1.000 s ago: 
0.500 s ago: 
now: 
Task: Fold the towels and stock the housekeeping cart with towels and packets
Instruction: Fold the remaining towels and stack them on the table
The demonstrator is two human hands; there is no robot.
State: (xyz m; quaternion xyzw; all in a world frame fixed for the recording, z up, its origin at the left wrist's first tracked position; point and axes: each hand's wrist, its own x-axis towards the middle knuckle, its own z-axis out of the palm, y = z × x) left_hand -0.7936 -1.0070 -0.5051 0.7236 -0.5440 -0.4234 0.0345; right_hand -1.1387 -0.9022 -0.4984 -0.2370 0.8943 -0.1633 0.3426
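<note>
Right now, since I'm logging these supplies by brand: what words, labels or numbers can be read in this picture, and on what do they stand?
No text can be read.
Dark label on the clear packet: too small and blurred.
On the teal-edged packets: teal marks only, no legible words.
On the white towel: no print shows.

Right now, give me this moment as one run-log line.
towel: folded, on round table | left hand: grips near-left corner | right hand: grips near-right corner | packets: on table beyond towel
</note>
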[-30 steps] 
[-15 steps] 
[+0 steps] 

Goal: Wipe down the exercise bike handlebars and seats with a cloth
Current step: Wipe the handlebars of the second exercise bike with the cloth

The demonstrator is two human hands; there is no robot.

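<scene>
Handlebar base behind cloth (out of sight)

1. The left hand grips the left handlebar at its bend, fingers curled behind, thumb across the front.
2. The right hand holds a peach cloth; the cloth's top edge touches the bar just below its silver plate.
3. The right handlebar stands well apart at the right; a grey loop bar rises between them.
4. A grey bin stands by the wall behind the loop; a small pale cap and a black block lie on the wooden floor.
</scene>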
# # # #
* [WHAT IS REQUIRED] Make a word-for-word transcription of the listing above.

* [FINISHED TASK]
1.000 s ago: 
0.500 s ago: 
now: 
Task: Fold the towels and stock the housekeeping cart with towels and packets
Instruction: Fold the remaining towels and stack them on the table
The demonstrator is two human hands; there is no robot.
State: (xyz m; quaternion xyzw; all in a world frame fixed for the recording, z up, its origin at the left wrist's first tracked position; point and axes: each hand's wrist, its own x-axis towards the middle knuckle, its own z-axis out of the palm, y = z × x) left_hand -0.7936 -1.0070 -0.5051 0.7236 -0.5440 -0.4234 0.0345; right_hand -1.1387 -0.9022 -0.4984 -0.2370 0.8943 -0.1633 0.3426
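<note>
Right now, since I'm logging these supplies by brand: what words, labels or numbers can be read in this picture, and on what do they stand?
No text can be read.
Dark label on the clear packet: too small and blurred.
On the teal-edged packets: teal marks only, no legible words.
On the white towel: no print shows.

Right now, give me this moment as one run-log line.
towel: folded, on round table | left hand: grips near-left corner | right hand: grips near-right corner | packets: on table beyond towel
</note>
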[-30 steps] 
[-15 steps] 
[+0 steps] 

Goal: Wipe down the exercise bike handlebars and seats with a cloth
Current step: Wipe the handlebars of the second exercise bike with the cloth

The demonstrator is two human hands; there is no robot.

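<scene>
Handlebar base behind cloth (out of sight)

1. The left hand grips the left handlebar at its bend, fingers curled behind, thumb across the front.
2. The right hand holds a peach cloth; the cloth's top edge touches the bar just below its silver plate.
3. The right handlebar stands well apart at the right; a grey loop bar rises between them.
4. A grey bin stands by the wall behind the loop; a small pale cap and a black block lie on the wooden floor.
</scene>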

No more output will be produced for this exercise.